## Dataset excerpt
Content starts

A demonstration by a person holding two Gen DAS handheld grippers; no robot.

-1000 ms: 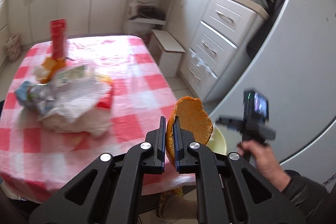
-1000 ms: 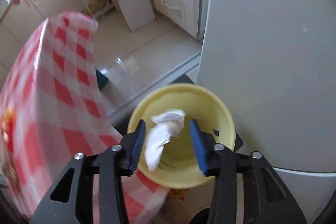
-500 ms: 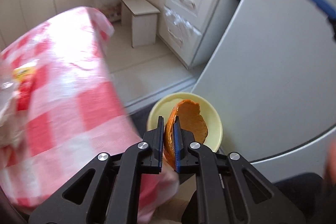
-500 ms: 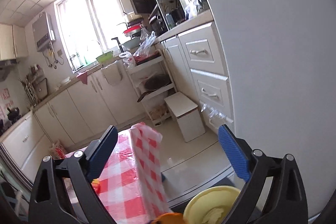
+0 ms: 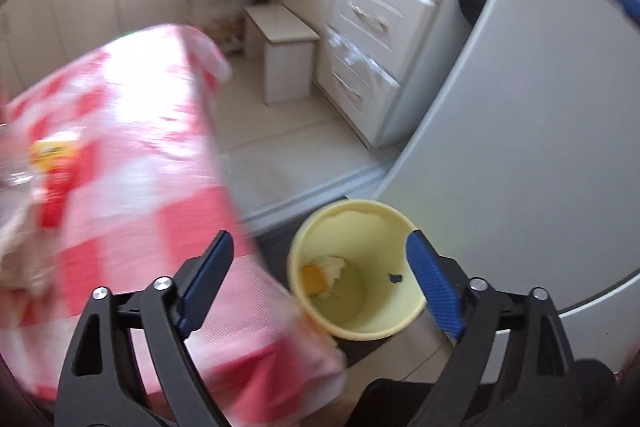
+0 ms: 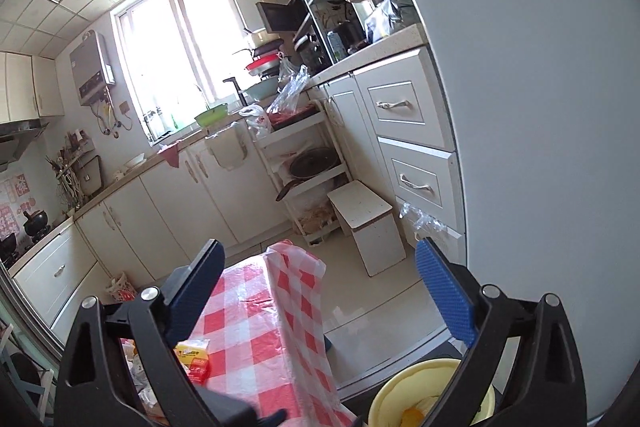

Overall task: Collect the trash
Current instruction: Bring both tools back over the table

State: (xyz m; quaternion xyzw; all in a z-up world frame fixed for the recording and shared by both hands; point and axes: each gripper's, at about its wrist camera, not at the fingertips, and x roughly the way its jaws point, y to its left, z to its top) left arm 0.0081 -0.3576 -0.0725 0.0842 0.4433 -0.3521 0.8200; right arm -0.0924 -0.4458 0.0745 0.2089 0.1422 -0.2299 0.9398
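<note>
While both grippers gape empty, orange peel (image 5: 313,277) lies in the yellow bin (image 5: 394,227).
The bin stands between table edge (image 5: 224,183) and fridge (image 5: 532,155).

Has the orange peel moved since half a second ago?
Yes. The orange peel has left the left gripper, now open, and dropped to the bottom of the yellow bin.

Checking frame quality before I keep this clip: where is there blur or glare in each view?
Left wrist view: the checked tablecloth is smeared by motion blur, while the yellow bin stays fairly sharp. Right wrist view: sharp overall, but the window is blown out with glare; fisheye bends the fridge edge.
</note>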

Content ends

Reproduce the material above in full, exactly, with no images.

A demonstration by a person holding two Gen DAS handheld grippers; no robot.

-1000 ms: 
-1000 ms: 
-500 ms: 
-500 ms: 
+0 ms: 
+0 ms: 

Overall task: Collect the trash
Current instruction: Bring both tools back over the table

State: (xyz m; quaternion xyzw; all in a z-up world frame fixed for the recording and shared by both hands; point and axes: each gripper's, at about its wrist camera, not at the fingertips, and x roughly the way its jaws point, y to its left, z to its top) left arm 0.0081 -0.3576 -0.0725 0.0842 0.4433 -0.3521 0.8200; right arm -0.0924 -0.4458 0.0745 0.2089 0.1422 -0.2299 0.9398
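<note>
While both grippers gape empty, orange peel (image 5: 313,277) lies in the yellow bin (image 5: 394,227).
The bin stands between table edge (image 5: 224,183) and fridge (image 5: 532,155).

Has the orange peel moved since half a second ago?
Yes. The orange peel has left the left gripper, now open, and dropped to the bottom of the yellow bin.

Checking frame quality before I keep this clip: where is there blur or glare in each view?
Left wrist view: the checked tablecloth is smeared by motion blur, while the yellow bin stays fairly sharp. Right wrist view: sharp overall, but the window is blown out with glare; fisheye bends the fridge edge.
</note>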

The work on this exercise is complete.